- **ACTIVITY**
Exact copy, no pictures: output each line below as it stands.

- **DATA BLOCK**
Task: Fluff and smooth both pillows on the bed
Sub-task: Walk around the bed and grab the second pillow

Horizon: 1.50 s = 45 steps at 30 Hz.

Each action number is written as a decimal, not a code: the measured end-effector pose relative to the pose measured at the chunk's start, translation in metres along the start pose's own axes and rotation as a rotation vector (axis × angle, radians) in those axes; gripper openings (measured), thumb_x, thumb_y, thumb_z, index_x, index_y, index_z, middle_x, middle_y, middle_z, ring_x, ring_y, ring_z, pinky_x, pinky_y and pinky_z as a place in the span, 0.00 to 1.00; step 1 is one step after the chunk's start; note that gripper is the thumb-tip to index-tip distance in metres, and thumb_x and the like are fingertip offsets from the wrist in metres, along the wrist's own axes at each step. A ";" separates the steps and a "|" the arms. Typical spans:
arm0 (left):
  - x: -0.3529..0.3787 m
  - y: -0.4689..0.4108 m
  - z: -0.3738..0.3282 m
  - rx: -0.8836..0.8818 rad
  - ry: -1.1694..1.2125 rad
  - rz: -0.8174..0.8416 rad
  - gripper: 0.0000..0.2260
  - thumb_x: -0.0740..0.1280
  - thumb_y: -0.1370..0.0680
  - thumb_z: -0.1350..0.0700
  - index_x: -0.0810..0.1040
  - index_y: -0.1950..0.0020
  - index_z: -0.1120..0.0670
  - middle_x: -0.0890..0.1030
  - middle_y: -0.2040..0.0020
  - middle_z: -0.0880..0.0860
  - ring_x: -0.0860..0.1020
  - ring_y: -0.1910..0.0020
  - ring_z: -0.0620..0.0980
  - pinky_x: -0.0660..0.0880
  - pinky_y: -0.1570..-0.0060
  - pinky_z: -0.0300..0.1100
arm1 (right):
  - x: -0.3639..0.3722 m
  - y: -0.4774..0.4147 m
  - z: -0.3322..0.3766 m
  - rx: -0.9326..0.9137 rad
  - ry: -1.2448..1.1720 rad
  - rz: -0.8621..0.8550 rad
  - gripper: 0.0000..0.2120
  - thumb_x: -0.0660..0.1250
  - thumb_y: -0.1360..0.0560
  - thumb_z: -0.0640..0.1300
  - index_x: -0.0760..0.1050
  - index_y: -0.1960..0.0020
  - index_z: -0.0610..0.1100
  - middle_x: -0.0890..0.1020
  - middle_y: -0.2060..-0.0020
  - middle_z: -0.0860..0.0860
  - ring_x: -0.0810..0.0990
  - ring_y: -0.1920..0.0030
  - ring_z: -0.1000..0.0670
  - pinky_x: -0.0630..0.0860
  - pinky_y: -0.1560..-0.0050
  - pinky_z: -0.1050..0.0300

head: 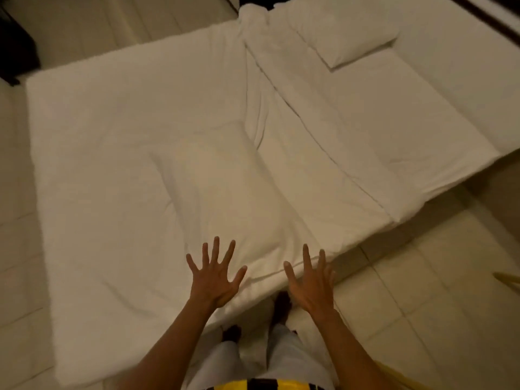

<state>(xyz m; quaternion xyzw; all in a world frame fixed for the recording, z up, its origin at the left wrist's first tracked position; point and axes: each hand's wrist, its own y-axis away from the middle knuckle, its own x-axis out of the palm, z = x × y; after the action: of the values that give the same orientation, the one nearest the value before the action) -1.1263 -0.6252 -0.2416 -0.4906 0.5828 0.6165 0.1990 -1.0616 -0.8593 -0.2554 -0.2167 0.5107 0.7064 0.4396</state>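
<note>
A white bed (98,136) fills the view, seen from its near edge. One white pillow (219,181) lies in the middle of the bed just beyond my hands, soft and creased. A second white pillow (340,32) lies at the far right of the bed. My left hand (215,274) hovers with fingers spread over the pillow's near end. My right hand (312,280) is spread too, just past the bed's near corner. Neither hand holds anything.
A rumpled fold of white bedding (253,38) runs from the far edge toward the middle. Pale floor tiles (422,277) surround the bed. My legs and feet (281,302) stand against its near edge. A dark object (17,43) sits at the far left.
</note>
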 end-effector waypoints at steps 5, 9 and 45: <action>-0.008 -0.044 -0.014 -0.211 0.136 -0.015 0.34 0.41 0.23 0.29 0.36 0.21 0.40 0.35 0.20 0.52 0.37 0.21 0.59 0.36 0.29 0.69 | -0.024 -0.090 0.028 -0.164 0.140 0.105 0.39 0.49 0.23 0.72 0.42 0.19 0.57 0.41 0.19 0.42 0.38 0.21 0.35 0.40 0.23 0.37; -0.003 -0.078 -0.003 -0.321 0.214 -0.006 0.34 0.44 0.22 0.30 0.36 0.21 0.40 0.35 0.19 0.53 0.37 0.21 0.59 0.36 0.28 0.69 | -0.021 -0.155 0.068 -0.275 0.188 0.115 0.39 0.49 0.23 0.72 0.42 0.19 0.56 0.42 0.19 0.42 0.38 0.21 0.34 0.41 0.23 0.36; 0.091 -0.376 0.112 -0.645 0.671 -0.726 0.45 0.64 0.39 0.20 0.55 0.24 0.30 0.53 0.21 0.48 0.59 0.24 0.56 0.61 0.33 0.65 | 0.153 -0.414 0.172 -0.449 -0.059 -0.075 0.47 0.53 0.43 0.85 0.45 0.26 0.76 0.56 0.24 0.45 0.60 0.25 0.40 0.58 0.25 0.39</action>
<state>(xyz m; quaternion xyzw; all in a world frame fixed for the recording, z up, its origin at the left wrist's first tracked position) -0.9006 -0.4622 -0.5329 -0.8626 0.1918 0.4661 0.0430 -0.7678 -0.6031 -0.5249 -0.3073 0.3193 0.7913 0.4212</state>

- **RESULT BELOW**
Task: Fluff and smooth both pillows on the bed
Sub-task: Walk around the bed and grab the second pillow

Horizon: 1.50 s = 45 steps at 30 Hz.

Each action number is written as a decimal, not a code: the measured end-effector pose relative to the pose measured at the chunk's start, translation in metres along the start pose's own axes and rotation as a rotation vector (axis × angle, radians) in those axes; gripper openings (measured), thumb_x, thumb_y, thumb_z, index_x, index_y, index_z, middle_x, middle_y, middle_z, ring_x, ring_y, ring_z, pinky_x, pinky_y and pinky_z as a place in the span, 0.00 to 1.00; step 1 is one step after the chunk's start; note that gripper is the thumb-tip to index-tip distance in metres, and thumb_x and the like are fingertip offsets from the wrist in metres, along the wrist's own axes at each step. A ";" separates the steps and a "|" the arms. Typical spans:
arm0 (left):
  - x: -0.3529..0.3787 m
  - y: -0.4689..0.4108 m
  - z: -0.3738..0.3282 m
  - rx: -0.8836..0.8818 rad
  - ry: -1.1694..1.2125 rad
  - rz: -0.8174..0.8416 rad
  - gripper: 0.0000..0.2260
  - thumb_x: -0.0740..0.1280
  - thumb_y: -0.1370..0.0680
  - thumb_z: -0.1350..0.0700
  - index_x: -0.0810..0.1040
  - index_y: -0.1950..0.0020
  - index_z: -0.1120..0.0670
  - middle_x: -0.0890..0.1030
  - middle_y: -0.2040..0.0020
  - middle_z: -0.0880..0.0860
  - ring_x: -0.0860..0.1020
  - ring_y: -0.1910..0.0020
  - ring_z: -0.0620..0.0980
  - pinky_x: -0.0660..0.0880
  - pinky_y: -0.1570..-0.0060
  - pinky_z: -0.0300..0.1100
arm1 (right):
  - x: -0.3639..0.3722 m
  - y: -0.4774..0.4147 m
  - z: -0.3322..0.3766 m
  - rx: -0.9326..0.9137 rad
  - ry: -1.2448..1.1720 rad
  - rz: -0.8621..0.8550 rad
  - gripper: 0.0000..0.2120
  - thumb_x: -0.0660..0.1250
  - thumb_y: -0.1360..0.0560
  - thumb_z: -0.0640..0.1300
  - index_x: -0.0760..0.1050
  - index_y: -0.1960..0.0020
  - index_z: -0.0610..0.1100
  - middle_x: -0.0890..0.1020
  - middle_y: -0.2060..-0.0020
  - middle_z: -0.0860..0.0860
  - ring_x: -0.0810..0.0990
  - ring_y: -0.1920..0.0030
  - ring_z: -0.1000..0.0670
  - pinky_x: -0.0630..0.0860
  - pinky_y: -0.1560..-0.0050
  - pinky_z: -0.1050..0.0300

head: 

<state>(xyz m; quaternion xyzw; all in a world frame fixed for the recording, z up, its origin at the left wrist's first tracked position; point and axes: each hand's wrist, its own y-axis away from the middle knuckle, its own x-axis out of the palm, z = x × y; after the action: of the values that give the same orientation, the one nearest the value before the action) -1.1263 -0.6252 -0.2416 -0.4906 0.5828 0.6165 0.1990 -1.0616 -0.8593 -0.2554 -0.2167 0.5107 0.7064 0.4396</state>
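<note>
A white bed (98,136) fills the view, seen from its near edge. One white pillow (219,181) lies in the middle of the bed just beyond my hands, soft and creased. A second white pillow (340,32) lies at the far right of the bed. My left hand (215,274) hovers with fingers spread over the pillow's near end. My right hand (312,280) is spread too, just past the bed's near corner. Neither hand holds anything.
A rumpled fold of white bedding (253,38) runs from the far edge toward the middle. Pale floor tiles (422,277) surround the bed. My legs and feet (281,302) stand against its near edge. A dark object (17,43) sits at the far left.
</note>
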 end-effector waypoints at steps 5, 9 and 45: <action>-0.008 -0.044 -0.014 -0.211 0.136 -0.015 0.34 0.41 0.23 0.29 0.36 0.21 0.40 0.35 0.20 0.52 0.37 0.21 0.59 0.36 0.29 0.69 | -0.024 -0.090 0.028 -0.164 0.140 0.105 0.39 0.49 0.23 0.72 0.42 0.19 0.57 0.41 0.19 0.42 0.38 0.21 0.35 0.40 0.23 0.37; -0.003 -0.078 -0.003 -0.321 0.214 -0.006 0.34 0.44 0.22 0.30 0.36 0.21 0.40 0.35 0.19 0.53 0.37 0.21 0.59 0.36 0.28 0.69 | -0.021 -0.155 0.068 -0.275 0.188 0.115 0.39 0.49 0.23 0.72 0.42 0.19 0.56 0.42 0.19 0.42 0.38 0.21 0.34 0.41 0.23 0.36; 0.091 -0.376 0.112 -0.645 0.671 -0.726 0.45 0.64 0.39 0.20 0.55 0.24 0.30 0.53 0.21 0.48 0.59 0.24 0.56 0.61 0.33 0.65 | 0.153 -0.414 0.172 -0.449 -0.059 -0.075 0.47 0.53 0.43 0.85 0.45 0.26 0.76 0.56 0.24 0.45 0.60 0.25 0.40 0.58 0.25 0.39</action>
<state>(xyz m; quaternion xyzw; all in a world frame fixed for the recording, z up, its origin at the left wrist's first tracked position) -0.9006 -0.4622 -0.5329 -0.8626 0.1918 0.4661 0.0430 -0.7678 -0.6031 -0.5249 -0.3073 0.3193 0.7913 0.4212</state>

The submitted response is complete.